[Source material]
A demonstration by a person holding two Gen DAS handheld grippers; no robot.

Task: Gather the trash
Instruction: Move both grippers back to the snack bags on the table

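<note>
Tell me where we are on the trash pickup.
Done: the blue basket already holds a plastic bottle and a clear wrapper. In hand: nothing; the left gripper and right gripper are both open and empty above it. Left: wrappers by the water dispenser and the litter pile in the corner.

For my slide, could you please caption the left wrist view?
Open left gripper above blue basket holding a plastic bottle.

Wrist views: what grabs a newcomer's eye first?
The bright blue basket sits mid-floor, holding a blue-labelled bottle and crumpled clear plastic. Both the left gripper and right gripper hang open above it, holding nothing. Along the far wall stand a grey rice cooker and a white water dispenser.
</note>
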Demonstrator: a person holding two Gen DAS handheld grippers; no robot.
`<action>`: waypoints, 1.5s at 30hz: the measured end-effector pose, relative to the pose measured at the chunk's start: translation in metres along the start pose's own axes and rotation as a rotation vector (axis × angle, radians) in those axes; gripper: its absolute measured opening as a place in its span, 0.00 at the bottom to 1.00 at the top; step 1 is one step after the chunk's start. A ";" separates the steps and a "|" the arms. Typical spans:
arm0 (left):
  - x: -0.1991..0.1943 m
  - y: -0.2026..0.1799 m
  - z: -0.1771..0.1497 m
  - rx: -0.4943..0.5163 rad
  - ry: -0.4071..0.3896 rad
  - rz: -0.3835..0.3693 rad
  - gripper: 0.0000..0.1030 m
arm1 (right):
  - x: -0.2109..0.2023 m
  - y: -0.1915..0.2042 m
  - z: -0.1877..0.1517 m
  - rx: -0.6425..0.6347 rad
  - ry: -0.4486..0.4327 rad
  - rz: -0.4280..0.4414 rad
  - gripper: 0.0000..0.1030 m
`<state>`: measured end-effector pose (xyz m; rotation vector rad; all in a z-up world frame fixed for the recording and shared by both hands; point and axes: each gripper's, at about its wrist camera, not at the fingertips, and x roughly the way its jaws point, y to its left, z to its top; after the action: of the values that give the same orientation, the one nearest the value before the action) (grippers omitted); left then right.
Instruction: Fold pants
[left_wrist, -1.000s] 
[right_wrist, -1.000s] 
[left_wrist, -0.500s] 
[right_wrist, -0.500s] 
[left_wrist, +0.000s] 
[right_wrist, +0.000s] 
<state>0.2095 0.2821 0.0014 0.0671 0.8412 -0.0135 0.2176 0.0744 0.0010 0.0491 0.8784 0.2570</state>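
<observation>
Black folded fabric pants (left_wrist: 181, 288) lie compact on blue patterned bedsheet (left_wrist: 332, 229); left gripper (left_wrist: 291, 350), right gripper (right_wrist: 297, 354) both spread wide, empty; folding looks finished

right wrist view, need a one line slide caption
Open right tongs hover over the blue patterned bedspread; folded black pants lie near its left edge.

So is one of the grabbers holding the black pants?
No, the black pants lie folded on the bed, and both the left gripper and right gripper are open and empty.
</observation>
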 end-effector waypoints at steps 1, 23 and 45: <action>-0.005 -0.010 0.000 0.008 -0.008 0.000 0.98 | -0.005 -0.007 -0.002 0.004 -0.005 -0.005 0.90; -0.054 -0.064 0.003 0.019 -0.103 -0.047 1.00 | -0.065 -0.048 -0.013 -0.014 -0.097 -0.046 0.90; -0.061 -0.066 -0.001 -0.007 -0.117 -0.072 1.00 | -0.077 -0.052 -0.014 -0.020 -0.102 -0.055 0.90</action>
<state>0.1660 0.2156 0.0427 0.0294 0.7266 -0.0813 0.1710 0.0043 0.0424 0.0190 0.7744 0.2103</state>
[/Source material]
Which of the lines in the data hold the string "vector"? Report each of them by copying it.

▸ Answer for this exercise:
`<action>`: waypoints, 1.5s at 30hz: the measured end-effector pose, relative to the pose measured at the chunk's start: translation in metres along the start pose's own axes and rotation as a rotation vector (axis × angle, radians) in those axes; gripper: its absolute measured opening as a place in its span, 0.00 at the bottom to 1.00 at the top; step 1 is one step after the chunk's start. A ";" separates the steps and a "|" the arms. Typical spans:
`<state>`: measured end-effector pose (xyz m; rotation vector rad; all in a z-up world frame fixed for the recording and shared by both hands; point and axes: each gripper's, at about its wrist camera, not at the fingertips, and x roughly the way its jaws point, y to its left, z to its top; after the action: of the values that give the same orientation, the one nearest the value before the action) (grippers omitted); left then right.

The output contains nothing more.